**Task goal**
In the entries below, find every line holding the string "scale" and collect it.
*** Data to process Section Begins ***
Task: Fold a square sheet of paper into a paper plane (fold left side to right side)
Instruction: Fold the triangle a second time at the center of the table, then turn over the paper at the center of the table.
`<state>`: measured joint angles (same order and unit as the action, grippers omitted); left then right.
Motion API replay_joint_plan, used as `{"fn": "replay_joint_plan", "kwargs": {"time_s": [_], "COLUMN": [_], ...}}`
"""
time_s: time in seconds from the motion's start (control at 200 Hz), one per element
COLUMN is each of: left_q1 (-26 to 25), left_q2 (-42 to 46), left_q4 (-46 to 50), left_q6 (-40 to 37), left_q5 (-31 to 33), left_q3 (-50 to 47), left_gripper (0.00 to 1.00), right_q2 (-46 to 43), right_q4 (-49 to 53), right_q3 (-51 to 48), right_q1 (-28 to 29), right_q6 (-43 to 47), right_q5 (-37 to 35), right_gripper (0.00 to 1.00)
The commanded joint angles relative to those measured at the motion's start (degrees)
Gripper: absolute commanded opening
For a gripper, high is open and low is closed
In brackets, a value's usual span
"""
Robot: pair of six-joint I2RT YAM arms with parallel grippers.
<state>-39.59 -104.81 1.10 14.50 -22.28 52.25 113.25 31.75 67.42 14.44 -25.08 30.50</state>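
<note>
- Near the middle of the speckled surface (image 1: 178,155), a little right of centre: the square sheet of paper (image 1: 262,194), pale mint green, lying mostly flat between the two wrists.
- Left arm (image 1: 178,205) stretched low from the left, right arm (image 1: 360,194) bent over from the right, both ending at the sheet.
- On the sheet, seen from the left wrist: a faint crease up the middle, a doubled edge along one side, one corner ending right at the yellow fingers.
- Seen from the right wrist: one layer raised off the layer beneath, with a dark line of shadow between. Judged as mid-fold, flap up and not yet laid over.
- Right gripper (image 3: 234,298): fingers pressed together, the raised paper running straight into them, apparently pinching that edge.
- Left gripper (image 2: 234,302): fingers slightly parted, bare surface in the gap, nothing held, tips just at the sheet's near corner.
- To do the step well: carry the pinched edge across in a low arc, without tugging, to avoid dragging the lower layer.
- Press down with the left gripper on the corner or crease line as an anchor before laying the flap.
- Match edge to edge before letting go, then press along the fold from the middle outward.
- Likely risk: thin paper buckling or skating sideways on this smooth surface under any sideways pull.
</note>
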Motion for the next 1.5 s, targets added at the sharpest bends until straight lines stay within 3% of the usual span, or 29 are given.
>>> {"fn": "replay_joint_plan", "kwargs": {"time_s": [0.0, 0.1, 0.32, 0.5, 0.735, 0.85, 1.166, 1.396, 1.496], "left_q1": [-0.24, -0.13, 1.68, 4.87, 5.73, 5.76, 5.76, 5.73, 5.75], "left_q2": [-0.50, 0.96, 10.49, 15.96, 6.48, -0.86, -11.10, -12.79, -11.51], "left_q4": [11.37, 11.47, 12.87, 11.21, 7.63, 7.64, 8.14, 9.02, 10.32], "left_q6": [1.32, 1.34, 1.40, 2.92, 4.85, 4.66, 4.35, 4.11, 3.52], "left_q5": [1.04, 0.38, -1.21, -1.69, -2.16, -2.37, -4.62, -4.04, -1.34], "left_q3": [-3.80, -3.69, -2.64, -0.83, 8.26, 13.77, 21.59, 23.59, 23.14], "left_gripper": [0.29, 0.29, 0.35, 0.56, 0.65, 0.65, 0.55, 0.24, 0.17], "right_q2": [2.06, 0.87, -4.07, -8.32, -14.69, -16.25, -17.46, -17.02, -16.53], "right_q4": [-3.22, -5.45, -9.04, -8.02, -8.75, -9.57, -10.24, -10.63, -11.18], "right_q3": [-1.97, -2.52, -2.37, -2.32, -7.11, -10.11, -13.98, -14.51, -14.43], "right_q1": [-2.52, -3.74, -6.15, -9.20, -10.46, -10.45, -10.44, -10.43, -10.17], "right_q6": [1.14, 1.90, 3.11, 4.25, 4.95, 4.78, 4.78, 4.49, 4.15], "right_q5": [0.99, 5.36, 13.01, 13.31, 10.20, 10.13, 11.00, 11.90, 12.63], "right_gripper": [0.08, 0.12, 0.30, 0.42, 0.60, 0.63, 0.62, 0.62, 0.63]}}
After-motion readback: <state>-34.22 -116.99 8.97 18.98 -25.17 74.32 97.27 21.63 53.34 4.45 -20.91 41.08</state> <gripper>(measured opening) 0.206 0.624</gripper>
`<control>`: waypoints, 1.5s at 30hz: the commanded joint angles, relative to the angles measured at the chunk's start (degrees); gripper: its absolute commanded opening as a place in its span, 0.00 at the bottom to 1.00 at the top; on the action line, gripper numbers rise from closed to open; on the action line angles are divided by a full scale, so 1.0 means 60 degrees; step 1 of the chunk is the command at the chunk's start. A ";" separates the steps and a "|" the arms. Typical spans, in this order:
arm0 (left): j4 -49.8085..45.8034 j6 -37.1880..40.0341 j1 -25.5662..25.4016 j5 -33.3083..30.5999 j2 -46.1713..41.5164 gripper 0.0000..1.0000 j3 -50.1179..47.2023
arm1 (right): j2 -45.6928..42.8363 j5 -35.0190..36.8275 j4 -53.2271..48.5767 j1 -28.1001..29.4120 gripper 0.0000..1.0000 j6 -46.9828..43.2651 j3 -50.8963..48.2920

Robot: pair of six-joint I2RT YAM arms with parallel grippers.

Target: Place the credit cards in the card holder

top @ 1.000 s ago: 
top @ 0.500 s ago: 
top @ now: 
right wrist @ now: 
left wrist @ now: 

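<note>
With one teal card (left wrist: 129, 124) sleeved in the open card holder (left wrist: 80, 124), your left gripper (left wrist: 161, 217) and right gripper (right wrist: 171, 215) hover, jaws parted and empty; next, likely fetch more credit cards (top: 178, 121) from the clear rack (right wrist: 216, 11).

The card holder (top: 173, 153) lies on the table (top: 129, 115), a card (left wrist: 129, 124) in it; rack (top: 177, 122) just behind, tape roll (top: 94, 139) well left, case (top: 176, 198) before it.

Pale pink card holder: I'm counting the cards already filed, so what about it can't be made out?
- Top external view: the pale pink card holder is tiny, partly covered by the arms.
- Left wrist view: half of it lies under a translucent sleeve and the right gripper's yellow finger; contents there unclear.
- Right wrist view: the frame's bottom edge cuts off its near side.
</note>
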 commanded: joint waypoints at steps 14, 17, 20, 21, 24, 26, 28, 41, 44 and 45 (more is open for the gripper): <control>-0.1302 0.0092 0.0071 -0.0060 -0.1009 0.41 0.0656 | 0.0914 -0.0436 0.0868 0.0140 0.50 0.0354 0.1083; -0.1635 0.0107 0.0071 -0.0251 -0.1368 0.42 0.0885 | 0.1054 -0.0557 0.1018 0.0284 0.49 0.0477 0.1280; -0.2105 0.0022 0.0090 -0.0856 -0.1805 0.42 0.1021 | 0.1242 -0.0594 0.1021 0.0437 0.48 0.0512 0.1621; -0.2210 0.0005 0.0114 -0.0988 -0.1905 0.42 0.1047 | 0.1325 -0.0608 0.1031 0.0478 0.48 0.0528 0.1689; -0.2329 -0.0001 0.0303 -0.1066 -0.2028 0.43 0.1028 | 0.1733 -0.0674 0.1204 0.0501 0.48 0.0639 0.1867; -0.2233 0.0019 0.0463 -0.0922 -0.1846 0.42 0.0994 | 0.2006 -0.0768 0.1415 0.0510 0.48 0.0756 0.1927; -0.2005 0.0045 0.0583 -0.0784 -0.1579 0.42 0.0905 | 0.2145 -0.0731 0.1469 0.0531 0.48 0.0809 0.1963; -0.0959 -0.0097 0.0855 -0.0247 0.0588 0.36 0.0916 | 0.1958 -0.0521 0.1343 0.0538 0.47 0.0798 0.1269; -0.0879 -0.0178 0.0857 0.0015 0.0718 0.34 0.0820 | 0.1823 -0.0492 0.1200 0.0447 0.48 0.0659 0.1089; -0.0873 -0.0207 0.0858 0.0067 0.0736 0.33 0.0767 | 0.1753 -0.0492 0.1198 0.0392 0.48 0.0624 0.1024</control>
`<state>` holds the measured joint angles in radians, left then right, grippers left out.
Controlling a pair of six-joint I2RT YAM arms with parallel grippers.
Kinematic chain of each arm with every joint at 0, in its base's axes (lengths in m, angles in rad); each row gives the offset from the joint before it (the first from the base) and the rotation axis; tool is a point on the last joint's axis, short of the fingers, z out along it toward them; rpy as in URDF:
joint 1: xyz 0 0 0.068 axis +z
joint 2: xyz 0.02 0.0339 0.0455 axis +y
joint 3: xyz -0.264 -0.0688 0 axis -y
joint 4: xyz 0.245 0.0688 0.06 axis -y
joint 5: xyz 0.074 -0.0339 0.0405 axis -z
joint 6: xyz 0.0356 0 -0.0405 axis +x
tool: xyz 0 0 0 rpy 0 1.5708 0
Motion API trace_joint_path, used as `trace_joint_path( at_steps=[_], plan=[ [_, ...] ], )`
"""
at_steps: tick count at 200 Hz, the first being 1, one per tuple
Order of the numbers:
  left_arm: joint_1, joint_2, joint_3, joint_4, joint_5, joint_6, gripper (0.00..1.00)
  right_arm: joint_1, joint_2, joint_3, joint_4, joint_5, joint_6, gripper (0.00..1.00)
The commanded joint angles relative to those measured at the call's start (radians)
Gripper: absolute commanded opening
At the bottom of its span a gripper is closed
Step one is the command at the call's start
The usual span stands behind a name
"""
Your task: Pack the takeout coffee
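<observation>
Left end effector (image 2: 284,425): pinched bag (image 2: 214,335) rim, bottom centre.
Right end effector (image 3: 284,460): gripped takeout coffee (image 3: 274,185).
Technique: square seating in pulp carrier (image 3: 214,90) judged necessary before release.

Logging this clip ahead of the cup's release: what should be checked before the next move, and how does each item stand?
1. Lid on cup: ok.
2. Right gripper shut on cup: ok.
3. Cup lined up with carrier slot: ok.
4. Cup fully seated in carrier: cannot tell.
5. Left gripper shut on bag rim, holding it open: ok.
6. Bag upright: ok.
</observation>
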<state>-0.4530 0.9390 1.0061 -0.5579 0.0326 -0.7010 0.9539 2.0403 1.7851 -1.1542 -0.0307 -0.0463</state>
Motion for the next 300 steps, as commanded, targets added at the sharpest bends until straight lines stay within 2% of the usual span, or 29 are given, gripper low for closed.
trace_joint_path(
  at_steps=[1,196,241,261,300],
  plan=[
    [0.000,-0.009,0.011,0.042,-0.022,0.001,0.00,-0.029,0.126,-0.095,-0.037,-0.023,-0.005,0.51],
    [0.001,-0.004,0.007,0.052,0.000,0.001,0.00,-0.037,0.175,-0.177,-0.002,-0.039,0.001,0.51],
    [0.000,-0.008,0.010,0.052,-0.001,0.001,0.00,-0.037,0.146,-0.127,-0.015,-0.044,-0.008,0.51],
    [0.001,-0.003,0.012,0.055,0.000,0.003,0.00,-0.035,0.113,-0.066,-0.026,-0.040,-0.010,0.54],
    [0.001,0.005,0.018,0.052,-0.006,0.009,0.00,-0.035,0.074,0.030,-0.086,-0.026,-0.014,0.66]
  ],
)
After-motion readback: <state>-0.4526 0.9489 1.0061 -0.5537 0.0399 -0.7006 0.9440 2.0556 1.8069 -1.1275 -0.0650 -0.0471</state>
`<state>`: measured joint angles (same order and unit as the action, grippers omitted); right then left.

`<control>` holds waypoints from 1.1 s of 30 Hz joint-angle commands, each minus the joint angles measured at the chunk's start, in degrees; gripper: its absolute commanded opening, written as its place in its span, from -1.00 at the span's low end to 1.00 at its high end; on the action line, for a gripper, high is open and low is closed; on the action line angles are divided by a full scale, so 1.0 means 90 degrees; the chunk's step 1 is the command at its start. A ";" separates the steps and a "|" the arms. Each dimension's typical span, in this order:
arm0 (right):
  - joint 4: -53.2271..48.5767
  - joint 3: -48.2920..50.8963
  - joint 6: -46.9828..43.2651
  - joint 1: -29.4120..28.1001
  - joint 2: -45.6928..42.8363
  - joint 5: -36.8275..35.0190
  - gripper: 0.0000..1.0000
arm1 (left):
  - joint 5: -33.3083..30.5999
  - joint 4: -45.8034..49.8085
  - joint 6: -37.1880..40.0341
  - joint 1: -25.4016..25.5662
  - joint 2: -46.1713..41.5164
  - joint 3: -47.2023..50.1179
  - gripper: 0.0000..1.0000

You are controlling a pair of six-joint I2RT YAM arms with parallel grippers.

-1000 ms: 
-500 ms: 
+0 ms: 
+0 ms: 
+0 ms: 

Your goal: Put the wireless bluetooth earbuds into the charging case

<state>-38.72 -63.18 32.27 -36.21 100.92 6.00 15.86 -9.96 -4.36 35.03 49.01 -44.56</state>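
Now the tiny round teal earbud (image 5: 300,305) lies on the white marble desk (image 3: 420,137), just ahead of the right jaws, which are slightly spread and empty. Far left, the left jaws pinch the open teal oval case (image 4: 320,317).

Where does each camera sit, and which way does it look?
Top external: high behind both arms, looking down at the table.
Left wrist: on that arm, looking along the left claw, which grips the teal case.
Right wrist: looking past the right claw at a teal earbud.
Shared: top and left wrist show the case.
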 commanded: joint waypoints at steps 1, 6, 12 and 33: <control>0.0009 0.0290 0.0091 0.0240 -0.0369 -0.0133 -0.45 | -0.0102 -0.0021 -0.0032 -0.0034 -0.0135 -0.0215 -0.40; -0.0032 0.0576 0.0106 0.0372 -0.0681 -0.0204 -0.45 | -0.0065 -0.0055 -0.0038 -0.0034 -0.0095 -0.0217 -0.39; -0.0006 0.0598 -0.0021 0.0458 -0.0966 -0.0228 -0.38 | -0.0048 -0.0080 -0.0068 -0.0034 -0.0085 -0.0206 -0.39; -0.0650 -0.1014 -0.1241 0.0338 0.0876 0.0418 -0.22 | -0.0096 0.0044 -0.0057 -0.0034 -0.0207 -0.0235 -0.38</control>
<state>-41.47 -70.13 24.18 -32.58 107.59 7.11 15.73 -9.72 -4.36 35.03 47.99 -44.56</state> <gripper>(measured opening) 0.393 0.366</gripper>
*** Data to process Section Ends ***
**Solution**
`<control>`: waypoints, 1.5s at 30hz: the commanded joint angles, relative to the angles measured at the chunk's start (degrees); gripper: its absolute commanded opening as a place in its span, 0.00 at the bottom to 1.00 at the top; on the action line, gripper numbers rise from closed to open; on the action line angles are divided by a full scale, so 1.0 means 60 degrees; step 1 of the chunk is the command at the chunk's start. A ";" separates the steps and a "|" the arms. Typical spans, in this order:
`<control>` holds waypoints from 1.1 s of 30 Hz joint-angle commands, each minus the joint angles measured at the chunk's start, in degrees; gripper: its absolute commanded opening, written as its place in its span, from -1.00 at the span's low end to 1.00 at its high end; on the action line, for a gripper, high is open and low is closed; on the action line angles are divided by a full scale, so 1.0 means 90 degrees; the chunk's step 1 is the command at its start. A ";" separates the steps and a "|" the arms. Each dimension's typical span, in this order:

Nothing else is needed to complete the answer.